TO DO
The word to find is "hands". State how many lines below contain it, giving only the number.

STORED DATA
= Beginning of Section =

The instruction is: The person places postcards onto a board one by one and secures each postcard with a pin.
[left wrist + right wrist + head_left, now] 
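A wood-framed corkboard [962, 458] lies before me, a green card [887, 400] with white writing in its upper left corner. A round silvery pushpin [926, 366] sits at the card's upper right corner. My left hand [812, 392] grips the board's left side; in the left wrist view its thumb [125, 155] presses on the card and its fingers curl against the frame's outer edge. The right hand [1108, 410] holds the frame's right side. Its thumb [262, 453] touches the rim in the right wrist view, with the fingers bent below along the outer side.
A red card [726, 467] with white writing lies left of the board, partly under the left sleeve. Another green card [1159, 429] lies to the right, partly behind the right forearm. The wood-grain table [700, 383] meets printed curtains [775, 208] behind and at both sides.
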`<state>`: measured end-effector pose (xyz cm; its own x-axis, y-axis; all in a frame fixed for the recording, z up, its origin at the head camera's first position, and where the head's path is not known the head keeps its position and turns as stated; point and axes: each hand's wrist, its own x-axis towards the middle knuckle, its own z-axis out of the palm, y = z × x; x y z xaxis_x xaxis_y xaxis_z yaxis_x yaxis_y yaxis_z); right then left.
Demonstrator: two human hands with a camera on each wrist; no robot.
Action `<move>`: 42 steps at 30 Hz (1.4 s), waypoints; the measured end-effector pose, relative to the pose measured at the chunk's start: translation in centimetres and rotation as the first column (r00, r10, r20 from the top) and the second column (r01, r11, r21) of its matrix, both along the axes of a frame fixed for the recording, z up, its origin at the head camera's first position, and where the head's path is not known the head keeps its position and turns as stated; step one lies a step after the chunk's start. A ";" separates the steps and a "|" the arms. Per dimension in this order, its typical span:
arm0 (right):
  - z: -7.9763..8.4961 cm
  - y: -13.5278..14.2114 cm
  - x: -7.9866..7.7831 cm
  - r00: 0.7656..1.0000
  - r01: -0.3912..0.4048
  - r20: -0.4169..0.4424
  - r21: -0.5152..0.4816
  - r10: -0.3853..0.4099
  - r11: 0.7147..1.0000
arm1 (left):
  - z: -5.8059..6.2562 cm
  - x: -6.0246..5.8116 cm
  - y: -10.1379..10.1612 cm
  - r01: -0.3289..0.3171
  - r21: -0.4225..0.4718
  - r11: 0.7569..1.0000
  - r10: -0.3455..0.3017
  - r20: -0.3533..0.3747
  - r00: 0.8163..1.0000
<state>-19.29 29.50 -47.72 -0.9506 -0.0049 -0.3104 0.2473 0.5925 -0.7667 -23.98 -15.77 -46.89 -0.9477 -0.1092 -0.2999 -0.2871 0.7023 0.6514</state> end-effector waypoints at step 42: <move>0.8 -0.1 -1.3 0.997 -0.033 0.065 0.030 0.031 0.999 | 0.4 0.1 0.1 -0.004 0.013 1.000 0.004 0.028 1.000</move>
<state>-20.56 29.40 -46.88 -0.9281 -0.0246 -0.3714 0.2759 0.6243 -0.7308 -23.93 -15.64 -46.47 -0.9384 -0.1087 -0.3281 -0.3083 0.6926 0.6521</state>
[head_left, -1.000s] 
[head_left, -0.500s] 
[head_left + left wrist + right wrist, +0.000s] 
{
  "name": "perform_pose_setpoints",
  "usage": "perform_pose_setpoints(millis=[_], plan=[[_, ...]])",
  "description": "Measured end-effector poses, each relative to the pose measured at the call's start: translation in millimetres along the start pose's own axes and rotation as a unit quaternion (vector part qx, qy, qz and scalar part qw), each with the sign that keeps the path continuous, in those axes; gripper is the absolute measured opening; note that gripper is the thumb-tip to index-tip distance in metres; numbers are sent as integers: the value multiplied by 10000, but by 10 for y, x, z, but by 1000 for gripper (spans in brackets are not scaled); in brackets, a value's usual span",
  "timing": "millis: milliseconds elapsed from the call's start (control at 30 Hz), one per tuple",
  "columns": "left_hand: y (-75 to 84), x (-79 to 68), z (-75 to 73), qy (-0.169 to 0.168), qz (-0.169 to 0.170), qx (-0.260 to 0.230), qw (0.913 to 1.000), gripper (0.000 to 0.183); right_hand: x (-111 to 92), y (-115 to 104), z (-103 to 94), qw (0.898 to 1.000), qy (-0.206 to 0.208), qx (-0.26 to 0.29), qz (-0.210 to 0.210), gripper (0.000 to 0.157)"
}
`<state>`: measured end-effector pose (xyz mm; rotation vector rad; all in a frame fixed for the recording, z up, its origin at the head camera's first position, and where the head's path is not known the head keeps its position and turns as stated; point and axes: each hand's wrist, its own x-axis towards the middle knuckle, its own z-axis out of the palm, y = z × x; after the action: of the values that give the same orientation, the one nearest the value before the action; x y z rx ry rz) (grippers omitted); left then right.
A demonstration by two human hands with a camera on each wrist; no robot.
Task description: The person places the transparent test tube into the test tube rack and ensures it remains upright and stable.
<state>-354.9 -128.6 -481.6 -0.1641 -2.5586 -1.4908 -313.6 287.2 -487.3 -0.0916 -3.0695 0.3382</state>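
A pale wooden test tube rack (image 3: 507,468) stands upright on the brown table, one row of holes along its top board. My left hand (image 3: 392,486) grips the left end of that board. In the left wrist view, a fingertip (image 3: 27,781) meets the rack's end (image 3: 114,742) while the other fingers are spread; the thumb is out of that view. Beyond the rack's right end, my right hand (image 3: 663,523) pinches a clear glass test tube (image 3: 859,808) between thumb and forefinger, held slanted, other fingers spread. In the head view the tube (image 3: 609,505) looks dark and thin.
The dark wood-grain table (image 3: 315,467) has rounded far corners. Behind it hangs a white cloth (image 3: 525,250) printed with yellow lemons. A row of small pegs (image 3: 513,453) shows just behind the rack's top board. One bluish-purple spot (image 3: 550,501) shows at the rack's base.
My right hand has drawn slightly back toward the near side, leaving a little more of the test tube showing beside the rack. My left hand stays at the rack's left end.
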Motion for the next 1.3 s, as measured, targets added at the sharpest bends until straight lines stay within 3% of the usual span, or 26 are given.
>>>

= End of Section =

RESPONSE
2